- _Exercise objective_
For any picture in the lines below, please leave it out and copy the rest exactly.
Dataset extract START
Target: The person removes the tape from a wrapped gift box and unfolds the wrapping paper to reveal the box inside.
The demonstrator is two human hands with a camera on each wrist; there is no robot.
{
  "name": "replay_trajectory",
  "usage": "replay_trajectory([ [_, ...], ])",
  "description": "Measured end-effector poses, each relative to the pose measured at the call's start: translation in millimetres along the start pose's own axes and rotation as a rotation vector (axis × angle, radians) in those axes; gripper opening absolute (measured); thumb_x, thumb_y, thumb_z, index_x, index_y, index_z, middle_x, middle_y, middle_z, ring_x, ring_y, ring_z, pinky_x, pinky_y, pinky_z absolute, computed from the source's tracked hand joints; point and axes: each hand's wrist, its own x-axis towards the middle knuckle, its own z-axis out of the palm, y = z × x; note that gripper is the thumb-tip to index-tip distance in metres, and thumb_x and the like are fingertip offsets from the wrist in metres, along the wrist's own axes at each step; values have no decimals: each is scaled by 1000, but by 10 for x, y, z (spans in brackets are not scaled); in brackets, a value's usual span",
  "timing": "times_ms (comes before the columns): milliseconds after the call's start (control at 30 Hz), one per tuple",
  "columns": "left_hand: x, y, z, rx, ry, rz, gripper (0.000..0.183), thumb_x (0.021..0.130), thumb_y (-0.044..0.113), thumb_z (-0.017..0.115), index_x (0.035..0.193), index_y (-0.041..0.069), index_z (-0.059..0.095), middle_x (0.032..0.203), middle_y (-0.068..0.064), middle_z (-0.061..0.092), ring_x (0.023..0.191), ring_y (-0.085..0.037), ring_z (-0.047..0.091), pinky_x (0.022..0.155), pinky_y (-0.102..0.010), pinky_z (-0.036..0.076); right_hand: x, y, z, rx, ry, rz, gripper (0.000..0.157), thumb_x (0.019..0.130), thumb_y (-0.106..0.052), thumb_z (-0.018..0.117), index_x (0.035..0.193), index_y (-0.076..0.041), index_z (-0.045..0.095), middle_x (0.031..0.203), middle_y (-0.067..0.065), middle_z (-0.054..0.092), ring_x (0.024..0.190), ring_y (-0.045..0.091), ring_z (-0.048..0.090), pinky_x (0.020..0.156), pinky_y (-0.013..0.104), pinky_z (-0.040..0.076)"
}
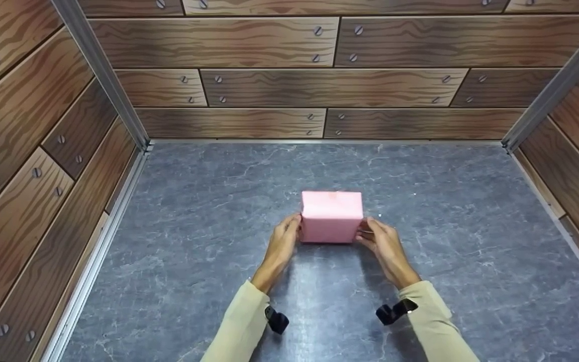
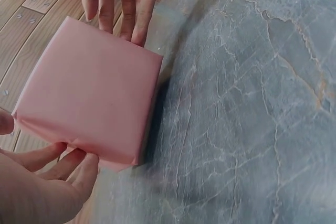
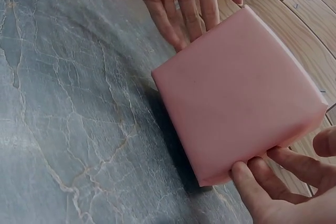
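1. Three wood-patterned walls point(image 1: 269, 42) stand around a grey, marbled table point(image 1: 194, 276).
2. There are two hands. The left hand point(image 1: 280, 246) has its fingers extended, their tips against one end of the box point(image 1: 332, 217); its thumb stands apart from the fingers.
3. The right hand point(image 1: 387, 249) mirrors it: fingers extended, tips touching the opposite end, thumb apart from the fingers.
4. The one box sits between the hands, near the table's middle. It is pink and wrapped closed, so what it contains is hidden. A dark shadow runs along its base; whether the base touches the table I cannot tell.
5. Behind the hands are two pale sleeves point(image 1: 239, 322), each with one black device point(image 1: 276, 322) at the wrist.
6. Farther out, two metal posts point(image 1: 103, 70) rise at the table's back corners, one left, one right.
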Motion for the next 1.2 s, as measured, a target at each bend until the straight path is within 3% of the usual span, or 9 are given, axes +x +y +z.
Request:
replay_trajectory([
  [133, -5, -1, -29, -2, 0, -11, 50, 104, 32, 43, 140, 2, 58, 116, -14, 68, 105, -33, 63, 90, -41, 51, 8, -2, 5, 13, 4, -1, 38, 110, -11, 38, 129, 19, 50, 101, 9, 67, 92, 15, 66, 97, 33, 55],
  [367, -7, 6, -21, -61, 5, 21, 46, 104, 25, 42, 133, -5, 61, 123, -17, 68, 114, -27, 65, 101, -42, 51, 12, 9, 3, 20, 18, -20, 37, 109, -11, 38, 120, 21, 54, 94, 9, 69, 89, 12, 68, 91, 30, 57],
  [600, -13, 11, -17, -55, 47, 9, 43, 102, 26, 46, 125, -5, 65, 116, -13, 69, 109, -24, 64, 98, -38, 51, 0, 11, -3, -12, 18, -15, 39, 109, -14, 40, 119, 21, 54, 91, 8, 68, 86, 12, 67, 84, 25, 58],
  [933, -13, 40, -6, -85, 63, 5, 40, 101, 31, 55, 119, -3, 67, 112, -13, 70, 98, -22, 67, 93, -39, 54, -3, 2, -24, 7, 0, -11, 56, 108, -31, 50, 128, 20, 54, 100, 12, 72, 91, 15, 70, 87, 29, 58],
  [1200, 6, 51, -3, -248, 42, -35, 41, 102, 30, 55, 116, -7, 65, 115, -18, 69, 111, -27, 67, 95, -35, 56, -6, -7, -54, -10, -7, 26, 56, 105, -34, 56, 127, 18, 55, 100, 12, 72, 91, 19, 71, 90, 36, 59],
])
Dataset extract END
- _Solution_
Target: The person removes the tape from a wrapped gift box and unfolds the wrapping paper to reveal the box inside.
The demonstrator is two human hands with a camera on each wrist; there is no robot.
{
  "name": "replay_trajectory",
  "usage": "replay_trajectory([ [_, ...], ])",
  "description": "Measured end-effector poses, each relative to the pose measured at the call's start: translation in millimetres along the start pose's own axes and rotation as a rotation vector (axis × angle, radians) in those axes; gripper opening absolute (measured); thumb_x, thumb_y, thumb_z, index_x, index_y, index_z, middle_x, middle_y, middle_z, ring_x, ring_y, ring_z, pinky_x, pinky_y, pinky_z absolute, computed from the source's tracked hand joints; point and axes: each hand's wrist, its own x-axis towards the middle knuckle, its own z-axis out of the palm, y = z × x; note that gripper is the thumb-tip to index-tip distance in metres, and thumb_x and the like are fingertip offsets from the wrist in metres, along the wrist's own axes at each step; values have no decimals: each is scaled by 1000, but by 10 for x, y, z (spans in brackets are not scaled); in brackets, a value's usual span",
  "timing": "times_ms (comes before the columns): milliseconds after the call's start (control at 30 Hz), one per tuple",
  "columns": "left_hand: x, y, z, rx, ry, rz, gripper (0.000..0.183), thumb_x (0.021..0.130), thumb_y (-0.044..0.113), thumb_z (-0.017..0.115), index_x (0.035..0.193), index_y (-0.041..0.069), index_z (-0.059..0.095), middle_x (0.032..0.203), middle_y (-0.068..0.064), middle_z (-0.061..0.092), ring_x (0.023..0.191), ring_y (-0.085..0.037), ring_z (-0.047..0.091), pinky_x (0.022..0.155), pinky_y (-0.102..0.010), pinky_z (-0.036..0.076); right_hand: x, y, z, rx, ry, rz, gripper (0.000..0.157), thumb_x (0.019..0.130), thumb_y (-0.106..0.052), thumb_z (-0.018..0.117), index_x (0.035..0.193), index_y (-0.076..0.041), index_z (-0.045..0.095), middle_x (0.031..0.203), middle_y (-0.067..0.065), middle_z (-0.054..0.092), ring_x (0.024..0.190), ring_y (-0.045..0.091), ring_z (-0.048..0.090), pinky_x (0.020..0.156), pinky_y (-0.013..0.104), pinky_z (-0.040..0.076)"
}
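1. Three wood-patterned walls point(image 1: 269, 42) stand around a grey, marbled table point(image 1: 194, 276).
2. There are two hands. The left hand point(image 1: 280, 246) has its fingers extended, their tips against one end of the box point(image 1: 332, 217); its thumb stands apart from the fingers.
3. The right hand point(image 1: 387, 249) mirrors it: fingers extended, tips touching the opposite end, thumb apart from the fingers.
4. The one box sits between the hands, near the table's middle. It is pink and wrapped closed, so what it contains is hidden. A dark shadow runs along its base; whether the base touches the table I cannot tell.
5. Behind the hands are two pale sleeves point(image 1: 239, 322), each with one black device point(image 1: 276, 322) at the wrist.
6. Farther out, two metal posts point(image 1: 103, 70) rise at the table's back corners, one left, one right.
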Motion for the next 1.2 s, as measured, a target at each bend until the straight path is within 3% of the usual span, or 9 are given, axes +x +y +z.
Request:
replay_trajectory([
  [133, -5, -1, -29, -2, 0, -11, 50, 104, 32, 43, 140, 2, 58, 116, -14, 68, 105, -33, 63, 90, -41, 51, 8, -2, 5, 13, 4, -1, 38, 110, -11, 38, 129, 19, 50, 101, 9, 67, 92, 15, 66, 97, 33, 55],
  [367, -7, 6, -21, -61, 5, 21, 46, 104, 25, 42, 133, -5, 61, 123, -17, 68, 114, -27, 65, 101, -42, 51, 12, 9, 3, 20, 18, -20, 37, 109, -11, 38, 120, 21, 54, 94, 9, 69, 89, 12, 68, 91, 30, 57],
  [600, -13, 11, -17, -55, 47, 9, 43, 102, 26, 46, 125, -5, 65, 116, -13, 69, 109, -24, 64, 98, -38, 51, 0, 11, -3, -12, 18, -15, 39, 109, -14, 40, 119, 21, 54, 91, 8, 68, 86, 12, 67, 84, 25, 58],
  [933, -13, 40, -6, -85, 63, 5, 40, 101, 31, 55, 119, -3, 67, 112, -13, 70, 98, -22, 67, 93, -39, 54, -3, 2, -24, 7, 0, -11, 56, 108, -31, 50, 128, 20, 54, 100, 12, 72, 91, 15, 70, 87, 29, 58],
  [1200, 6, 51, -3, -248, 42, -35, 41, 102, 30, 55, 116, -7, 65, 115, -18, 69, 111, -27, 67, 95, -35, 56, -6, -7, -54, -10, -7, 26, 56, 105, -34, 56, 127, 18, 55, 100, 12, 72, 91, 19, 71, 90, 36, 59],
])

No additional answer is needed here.